■ **EXERCISE**:
Quote exactly, and only, the lines of the material below from the line with "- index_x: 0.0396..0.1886" through the line with "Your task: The".

↓↓↓

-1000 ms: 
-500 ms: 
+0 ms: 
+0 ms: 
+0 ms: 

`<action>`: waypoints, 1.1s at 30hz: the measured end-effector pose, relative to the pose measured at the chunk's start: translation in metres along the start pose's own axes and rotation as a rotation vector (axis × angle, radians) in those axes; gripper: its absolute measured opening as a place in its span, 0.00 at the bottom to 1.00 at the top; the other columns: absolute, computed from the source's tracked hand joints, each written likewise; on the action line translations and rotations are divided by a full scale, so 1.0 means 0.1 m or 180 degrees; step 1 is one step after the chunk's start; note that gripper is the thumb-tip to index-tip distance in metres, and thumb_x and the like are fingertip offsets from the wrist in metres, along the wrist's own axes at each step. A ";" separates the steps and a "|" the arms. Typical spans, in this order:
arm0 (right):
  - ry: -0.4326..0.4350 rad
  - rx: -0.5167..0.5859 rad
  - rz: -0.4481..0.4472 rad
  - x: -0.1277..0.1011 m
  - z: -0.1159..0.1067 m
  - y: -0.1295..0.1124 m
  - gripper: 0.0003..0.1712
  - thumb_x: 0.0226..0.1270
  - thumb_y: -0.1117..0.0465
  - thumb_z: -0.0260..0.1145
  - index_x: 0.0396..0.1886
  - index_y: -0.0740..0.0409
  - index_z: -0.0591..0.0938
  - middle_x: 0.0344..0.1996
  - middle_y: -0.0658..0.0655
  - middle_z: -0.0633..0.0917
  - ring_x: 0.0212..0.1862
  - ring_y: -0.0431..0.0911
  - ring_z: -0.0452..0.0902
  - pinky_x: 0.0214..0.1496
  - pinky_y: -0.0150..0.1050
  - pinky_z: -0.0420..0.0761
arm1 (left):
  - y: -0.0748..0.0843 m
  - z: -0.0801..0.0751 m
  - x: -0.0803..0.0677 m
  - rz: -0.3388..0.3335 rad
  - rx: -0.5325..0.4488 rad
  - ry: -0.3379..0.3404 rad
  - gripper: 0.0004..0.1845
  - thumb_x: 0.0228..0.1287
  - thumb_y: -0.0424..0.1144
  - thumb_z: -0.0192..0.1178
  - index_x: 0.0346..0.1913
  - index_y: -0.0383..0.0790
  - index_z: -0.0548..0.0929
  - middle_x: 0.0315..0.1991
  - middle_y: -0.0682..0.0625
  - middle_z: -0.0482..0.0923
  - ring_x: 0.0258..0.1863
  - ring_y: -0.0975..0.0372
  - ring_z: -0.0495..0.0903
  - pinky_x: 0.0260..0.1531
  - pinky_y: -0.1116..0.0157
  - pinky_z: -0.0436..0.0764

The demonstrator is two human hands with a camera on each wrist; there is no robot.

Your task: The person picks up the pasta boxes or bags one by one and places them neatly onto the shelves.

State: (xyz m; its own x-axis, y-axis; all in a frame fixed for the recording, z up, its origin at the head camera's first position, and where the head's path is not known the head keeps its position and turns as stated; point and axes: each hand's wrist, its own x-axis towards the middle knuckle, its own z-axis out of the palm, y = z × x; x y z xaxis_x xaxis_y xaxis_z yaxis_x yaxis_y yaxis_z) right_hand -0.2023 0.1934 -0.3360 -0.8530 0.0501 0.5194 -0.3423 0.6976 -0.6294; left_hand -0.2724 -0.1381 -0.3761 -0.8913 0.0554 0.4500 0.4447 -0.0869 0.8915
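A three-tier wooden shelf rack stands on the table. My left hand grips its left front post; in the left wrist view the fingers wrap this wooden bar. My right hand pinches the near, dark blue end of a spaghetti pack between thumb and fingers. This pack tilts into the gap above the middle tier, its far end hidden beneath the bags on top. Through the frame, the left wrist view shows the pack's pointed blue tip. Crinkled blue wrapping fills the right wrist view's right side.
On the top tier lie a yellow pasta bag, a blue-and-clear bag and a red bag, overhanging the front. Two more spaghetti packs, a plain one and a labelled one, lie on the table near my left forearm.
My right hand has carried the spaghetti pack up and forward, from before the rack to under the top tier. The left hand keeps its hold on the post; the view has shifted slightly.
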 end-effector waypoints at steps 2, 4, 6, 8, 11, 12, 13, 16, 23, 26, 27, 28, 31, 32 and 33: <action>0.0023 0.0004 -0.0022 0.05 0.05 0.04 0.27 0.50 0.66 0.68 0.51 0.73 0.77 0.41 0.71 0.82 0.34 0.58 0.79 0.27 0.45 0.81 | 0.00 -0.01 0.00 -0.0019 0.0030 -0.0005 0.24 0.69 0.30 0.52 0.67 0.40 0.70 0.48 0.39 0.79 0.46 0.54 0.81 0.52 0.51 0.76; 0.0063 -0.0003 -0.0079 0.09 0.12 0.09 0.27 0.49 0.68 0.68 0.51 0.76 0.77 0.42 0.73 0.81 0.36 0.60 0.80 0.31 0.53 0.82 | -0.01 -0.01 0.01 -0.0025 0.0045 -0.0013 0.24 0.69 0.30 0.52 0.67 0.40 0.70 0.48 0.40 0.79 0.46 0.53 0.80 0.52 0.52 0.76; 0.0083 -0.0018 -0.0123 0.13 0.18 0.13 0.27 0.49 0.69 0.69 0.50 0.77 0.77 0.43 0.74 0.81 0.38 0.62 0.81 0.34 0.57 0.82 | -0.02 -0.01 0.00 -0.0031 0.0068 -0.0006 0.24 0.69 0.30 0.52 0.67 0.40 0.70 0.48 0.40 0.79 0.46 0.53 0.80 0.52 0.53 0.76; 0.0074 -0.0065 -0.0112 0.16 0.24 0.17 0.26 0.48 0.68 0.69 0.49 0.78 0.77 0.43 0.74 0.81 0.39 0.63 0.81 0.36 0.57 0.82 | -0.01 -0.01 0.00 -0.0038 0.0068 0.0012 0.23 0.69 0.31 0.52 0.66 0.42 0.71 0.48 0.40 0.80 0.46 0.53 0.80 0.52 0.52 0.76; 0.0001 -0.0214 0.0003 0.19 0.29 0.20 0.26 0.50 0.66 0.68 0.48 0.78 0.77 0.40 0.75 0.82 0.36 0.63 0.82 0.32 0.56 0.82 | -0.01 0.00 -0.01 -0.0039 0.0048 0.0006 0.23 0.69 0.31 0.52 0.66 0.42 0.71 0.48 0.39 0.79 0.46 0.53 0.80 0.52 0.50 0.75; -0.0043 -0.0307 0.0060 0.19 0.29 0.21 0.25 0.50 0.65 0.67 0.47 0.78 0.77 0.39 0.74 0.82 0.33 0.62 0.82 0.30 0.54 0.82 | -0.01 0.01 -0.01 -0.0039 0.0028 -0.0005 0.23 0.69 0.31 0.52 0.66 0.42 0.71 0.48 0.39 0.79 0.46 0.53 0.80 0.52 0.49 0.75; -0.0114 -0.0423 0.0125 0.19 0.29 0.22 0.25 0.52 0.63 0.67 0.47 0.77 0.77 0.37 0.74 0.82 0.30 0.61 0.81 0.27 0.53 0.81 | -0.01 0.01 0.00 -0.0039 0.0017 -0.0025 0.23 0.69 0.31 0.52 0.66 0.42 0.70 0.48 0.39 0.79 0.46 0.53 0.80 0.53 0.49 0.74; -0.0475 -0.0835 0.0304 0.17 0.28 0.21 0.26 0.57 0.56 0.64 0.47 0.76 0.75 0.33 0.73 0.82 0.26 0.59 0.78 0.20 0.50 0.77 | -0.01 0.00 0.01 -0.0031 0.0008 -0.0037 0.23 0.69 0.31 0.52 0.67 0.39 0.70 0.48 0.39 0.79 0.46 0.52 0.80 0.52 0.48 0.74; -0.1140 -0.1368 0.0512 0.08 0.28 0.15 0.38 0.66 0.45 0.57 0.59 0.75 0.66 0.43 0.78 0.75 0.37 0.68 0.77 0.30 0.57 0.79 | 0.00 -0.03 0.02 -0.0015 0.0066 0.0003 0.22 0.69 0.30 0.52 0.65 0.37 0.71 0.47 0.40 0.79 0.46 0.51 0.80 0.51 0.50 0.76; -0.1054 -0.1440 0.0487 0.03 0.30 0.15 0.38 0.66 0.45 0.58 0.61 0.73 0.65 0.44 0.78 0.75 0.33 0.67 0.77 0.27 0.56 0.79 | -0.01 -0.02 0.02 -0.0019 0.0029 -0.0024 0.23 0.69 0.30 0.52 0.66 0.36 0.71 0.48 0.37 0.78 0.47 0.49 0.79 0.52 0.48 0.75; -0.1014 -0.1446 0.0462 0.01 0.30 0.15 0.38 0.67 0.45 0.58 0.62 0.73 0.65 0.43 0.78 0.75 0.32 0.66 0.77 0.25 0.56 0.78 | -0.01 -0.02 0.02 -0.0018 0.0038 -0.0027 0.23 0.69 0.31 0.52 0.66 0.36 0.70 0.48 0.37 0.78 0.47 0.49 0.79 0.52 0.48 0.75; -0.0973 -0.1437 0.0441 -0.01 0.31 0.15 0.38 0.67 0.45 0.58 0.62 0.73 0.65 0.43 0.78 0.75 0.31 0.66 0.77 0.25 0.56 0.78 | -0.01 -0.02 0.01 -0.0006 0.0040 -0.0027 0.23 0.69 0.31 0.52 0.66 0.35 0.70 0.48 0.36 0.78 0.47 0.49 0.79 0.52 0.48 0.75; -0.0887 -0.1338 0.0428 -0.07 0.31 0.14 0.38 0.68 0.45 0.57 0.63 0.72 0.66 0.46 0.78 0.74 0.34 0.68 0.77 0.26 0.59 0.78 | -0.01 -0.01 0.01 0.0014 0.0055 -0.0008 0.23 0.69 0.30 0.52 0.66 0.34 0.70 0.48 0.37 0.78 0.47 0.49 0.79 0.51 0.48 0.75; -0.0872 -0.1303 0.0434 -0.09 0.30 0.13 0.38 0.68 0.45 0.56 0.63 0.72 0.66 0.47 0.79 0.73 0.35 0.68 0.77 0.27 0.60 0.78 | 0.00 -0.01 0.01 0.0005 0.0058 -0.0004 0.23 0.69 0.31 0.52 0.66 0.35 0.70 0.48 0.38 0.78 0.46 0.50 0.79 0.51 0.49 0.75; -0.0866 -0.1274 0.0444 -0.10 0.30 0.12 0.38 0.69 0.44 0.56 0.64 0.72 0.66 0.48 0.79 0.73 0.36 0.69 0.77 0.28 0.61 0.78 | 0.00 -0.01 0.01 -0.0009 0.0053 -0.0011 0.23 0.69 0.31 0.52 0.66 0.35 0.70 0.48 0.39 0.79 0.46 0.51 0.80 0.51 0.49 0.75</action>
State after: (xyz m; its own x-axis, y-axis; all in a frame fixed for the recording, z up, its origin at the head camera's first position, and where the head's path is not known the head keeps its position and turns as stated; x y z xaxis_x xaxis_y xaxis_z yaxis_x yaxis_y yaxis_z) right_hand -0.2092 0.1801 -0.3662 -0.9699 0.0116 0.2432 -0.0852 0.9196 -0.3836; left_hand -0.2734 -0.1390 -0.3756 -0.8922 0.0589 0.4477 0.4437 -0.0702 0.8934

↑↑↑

■ **ANSWER FOR THE TASK**:
  - index_x: 0.0396..0.1886
  - index_y: -0.0740..0.0409
  - index_z: -0.0591..0.0938
  - middle_x: 0.0344..0.1996
  - middle_y: -0.0658..0.0655
  - middle_z: -0.0633..0.0917
  - ring_x: 0.0212..0.1862
  - ring_y: -0.0431..0.0911
  - ring_z: -0.0452..0.0902
  - pinky_x: 0.0214..0.1496
  - pinky_y: -0.0150..0.1050
  - pinky_z: -0.0420..0.0761
arm1 (left):
  - y: -0.0748..0.0843 m
  - z: -0.0801..0.0751 m
  - x: -0.0803..0.0677 m
  - rz: -0.3388..0.3335 rad
  - rx: -0.5325..0.4488 rad
  - ry: -0.3379..0.3404 rad
  - gripper: 0.0004..0.1845
  - thumb_x: 0.0228..0.1287
  - thumb_y: -0.0424..0.1144
  - thumb_z: -0.0192..0.1178
  - index_x: 0.0346..0.1913
  - index_y: -0.0383..0.0790
  - index_z: -0.0548..0.0929
  - middle_x: 0.0315..0.1991
  - middle_y: -0.0682..0.0625
  - middle_z: -0.0482..0.0923
  - ring_x: 0.0258..0.1863
  - ring_y: -0.0975..0.0372
  - ring_z: -0.0495..0.0903
  - pinky_x: 0.0260..0.1531
  - pinky_y: -0.1116..0.0157
  - pinky_z: -0.0436..0.0764

The demonstrator is two human hands with a camera on each wrist; there is no robot.

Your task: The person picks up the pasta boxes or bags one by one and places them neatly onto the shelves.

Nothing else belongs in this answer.